The value of introspection
I wonder, then, about how this applies to our situation of frustration and anger regarding our war. I would think we might receive from this a challenge to channel a little of our distress into introspection. We’re so upset about the violence out there–how are we violent ourselves? how do we treat those we disagree with? how do we respond to those who hurt us? how do we resolve our differences? how many “lines in the sand” do we draw? how much do we withhold an openness to compromise, to forgive? How much of our sense of hopefulness, our sense of empowerment, our ability to be positive–how much of this comes from a genuine awareness of God’s mercy no matter what and how much is determined by external events? Does our frustration about the war turn us into judgmental people ourselves? An awareness of these huge problems out there might challenge us not only to point fingers but also to face our problems in here.
An understanding of Paul’s call to trust in God more than blame others might also help move us to desire mercy for all people, even those we don’t like, even those who are calling the shots in this war. George Bush, Saddam Hussein, their generals, their propagandists, are all also living in fear. They are also constructing devices to protect themselves, they’re also avoiding God’s mercy. I don’t want to downplay our need to critique what they are doing, even to hate what they are doing. Yet, they too are human beings. Maybe an awareness of our own fearfulness, of our own proclivity to trust in idols, maybe these can help us to mix our frustration and anger with a little compassion and certainly to desire that they find God’s mercy too.
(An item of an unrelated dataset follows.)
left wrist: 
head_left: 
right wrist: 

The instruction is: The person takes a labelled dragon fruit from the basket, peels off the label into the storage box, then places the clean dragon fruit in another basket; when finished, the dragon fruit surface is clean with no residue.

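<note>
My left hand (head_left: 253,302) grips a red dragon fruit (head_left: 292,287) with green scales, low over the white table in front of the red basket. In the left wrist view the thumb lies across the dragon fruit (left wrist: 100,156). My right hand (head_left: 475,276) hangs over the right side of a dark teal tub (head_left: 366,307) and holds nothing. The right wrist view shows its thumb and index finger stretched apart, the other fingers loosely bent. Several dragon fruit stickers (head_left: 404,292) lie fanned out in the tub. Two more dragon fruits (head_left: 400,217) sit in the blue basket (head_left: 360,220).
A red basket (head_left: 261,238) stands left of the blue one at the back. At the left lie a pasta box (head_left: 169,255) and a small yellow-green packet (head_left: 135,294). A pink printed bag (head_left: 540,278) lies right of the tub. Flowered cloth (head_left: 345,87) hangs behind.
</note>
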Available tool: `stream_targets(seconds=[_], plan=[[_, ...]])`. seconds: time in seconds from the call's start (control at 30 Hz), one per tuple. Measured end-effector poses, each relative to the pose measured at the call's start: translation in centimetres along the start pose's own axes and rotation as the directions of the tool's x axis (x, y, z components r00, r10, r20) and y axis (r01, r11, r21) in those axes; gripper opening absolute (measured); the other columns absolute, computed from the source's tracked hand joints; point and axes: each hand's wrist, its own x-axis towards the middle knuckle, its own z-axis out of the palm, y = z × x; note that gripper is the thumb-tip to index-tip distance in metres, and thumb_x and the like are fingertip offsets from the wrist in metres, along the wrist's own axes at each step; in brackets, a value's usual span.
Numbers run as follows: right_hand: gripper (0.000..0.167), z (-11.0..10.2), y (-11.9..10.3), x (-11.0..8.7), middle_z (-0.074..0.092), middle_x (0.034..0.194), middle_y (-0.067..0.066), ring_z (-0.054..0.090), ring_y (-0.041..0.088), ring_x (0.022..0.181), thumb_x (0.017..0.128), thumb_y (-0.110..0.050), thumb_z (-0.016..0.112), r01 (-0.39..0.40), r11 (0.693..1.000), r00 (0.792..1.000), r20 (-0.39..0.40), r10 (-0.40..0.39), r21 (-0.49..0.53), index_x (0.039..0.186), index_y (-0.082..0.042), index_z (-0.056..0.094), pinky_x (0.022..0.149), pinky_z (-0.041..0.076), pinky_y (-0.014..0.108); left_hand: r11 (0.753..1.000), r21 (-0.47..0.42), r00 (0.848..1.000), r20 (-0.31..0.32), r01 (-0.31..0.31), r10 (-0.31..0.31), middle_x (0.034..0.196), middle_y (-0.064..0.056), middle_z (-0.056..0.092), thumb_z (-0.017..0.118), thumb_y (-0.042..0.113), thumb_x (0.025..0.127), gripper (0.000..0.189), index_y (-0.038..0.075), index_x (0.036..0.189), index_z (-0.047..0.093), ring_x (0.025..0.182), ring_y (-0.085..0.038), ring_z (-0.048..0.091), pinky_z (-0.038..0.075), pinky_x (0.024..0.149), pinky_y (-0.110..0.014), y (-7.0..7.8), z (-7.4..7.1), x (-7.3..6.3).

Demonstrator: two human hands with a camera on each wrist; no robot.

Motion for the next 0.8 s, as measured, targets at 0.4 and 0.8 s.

And, I believe, a very important response for all of us is to resolve to live positively, to live freely and for the truth we know, to live for love and not to live primarily in reaction against what we hate.
I think our peace procession and vigil last Sunday evening captured at least a little of this flavor and had some power because of that. One of my friends who was there, who is a strong Christian pacifist, had his wife with him. He told me later that she’s a strong political activist but is actually pretty anti-religion. She had agreed to come to his event on Sunday of he would go with her to a more political anti-war meeting on Saturday. However, even she found the Saturday meeting pretty frustrating. People yelled and sang and made speeches, expressing much anger and frustration about how bad things are. But the meeting ended with the anger and frustration still intact and people actually feeling rather powerless.
On Sunday, we simply gathered, lit our candles, followed our one simple banner which said “seek peace and pursue it,” walked a ways, and then stopped and stood together for awhile, mostly in silence. I’m sure each of us brought our own meaning, to some extent. My friend’s wife, and I know many of the rest of us, did feel a sense of empowerment from this. She came away feeling some hope and calmness, a feeling lacking the day before. We had our small, little lights in the darkness. Together, quietly, we witnessed to something positive, to peace, to an alternative to trusting in weapons of war.
This witness is a very small thing. But it is something we can do which is positive, and I think it reflects a bit of the spirit of Paul’s message that living in light of God’s mercy frees us from always reacting, always pointing fingers, being frustrated and angry and fearful. It frees us to live for love.
Thank you, God, for your mercy. Thank you for the challenge to end our trusting in things, our trusting in our good deeds, our trusting in our moral superiority. Help us to trust in you alone for life, for hope, for empowerment.